Pour
parler de son caractère, il m'est apparu judicieux de reprendre les
propos de Monsieur le Doyen LEBLANC et de Monsieur ETTORI. Jugez plutôt
:
"Sa
perte est douloureuse pour la Faculté mais sa notoriété scientifique
était telle, sa magnifique organisation d'homme de laboratoire si rare,
les questions qu'il aborda dès sa jeunesse si importantes et les
solutions qu'il y apporta si nouvelles et si sûres, que c'est la
science française tout entière qui est frappée par cette mort.
Le
caractère de l'homme, la valeur et la haute autorité du professeur, sa
probité scientifique, son bon sens pénétrant et implacable, se mêlaient
pour modeler une personnalité considérable et attachante. La finesse
parfois malicieuse de son jugement, la distinction de son esprit, une
culture générale étendue et solide en faisaient un causeur habile,
captivant, aux pensées empreintes d'une philosophie souvent ironique et
parfois aussi, nuancée d'une inquiétante lassitude.
S'il
était homme peu communicatif, de principes rigides, il avait d'autre
part le respect profond des obligations professionnelles et le plus haut
sentiment du devoir.
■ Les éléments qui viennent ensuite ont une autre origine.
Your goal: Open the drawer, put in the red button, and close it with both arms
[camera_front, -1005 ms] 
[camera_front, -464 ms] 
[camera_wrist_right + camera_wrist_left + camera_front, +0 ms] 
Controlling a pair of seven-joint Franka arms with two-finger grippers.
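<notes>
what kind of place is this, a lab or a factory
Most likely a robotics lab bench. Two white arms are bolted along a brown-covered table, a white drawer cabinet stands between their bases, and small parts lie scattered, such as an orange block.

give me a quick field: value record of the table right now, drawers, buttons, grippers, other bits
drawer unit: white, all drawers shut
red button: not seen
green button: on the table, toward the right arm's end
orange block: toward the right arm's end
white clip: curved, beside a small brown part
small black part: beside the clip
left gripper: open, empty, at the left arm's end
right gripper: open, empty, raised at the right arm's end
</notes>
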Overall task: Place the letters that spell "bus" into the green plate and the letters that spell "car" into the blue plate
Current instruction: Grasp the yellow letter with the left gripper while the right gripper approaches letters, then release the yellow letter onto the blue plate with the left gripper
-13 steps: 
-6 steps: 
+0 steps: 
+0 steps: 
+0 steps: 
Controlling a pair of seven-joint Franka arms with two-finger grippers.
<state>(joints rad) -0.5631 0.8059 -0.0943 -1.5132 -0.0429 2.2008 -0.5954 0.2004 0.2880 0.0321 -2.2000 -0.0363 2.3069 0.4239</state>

Cet homme qu'on sentait assez sceptique, un peu désabusé,
donnait aussi la certitude qu'il apportait une scrupuleuse attention à
son enseignement. Il réalisait certainement, aussi bien dans le sens pédagogique
que dans celui de la valeur scientifique, le professeur parfait. Le plan
original de son cours, le caractère expérimental qu'il tint à lui
toujours conserver, son souci poussé à l'extrême de le mettre
constamment au courant des recherches les plus modernes, mais en écartant
l'incertain avec autorité, lui valurent la plus respectueuse estime, la
plus unanime considération de ses collaborateurs et de ses élèves.
Il
laisse dans la Faculté où il a enseigné pendant 17 ans le souvenir
d'un savant éminent, d'un professeur d'une grande modestie et d'une
conscience très élevée. Ses travaux lui valent la considération
unanime des chimistes du monde entier".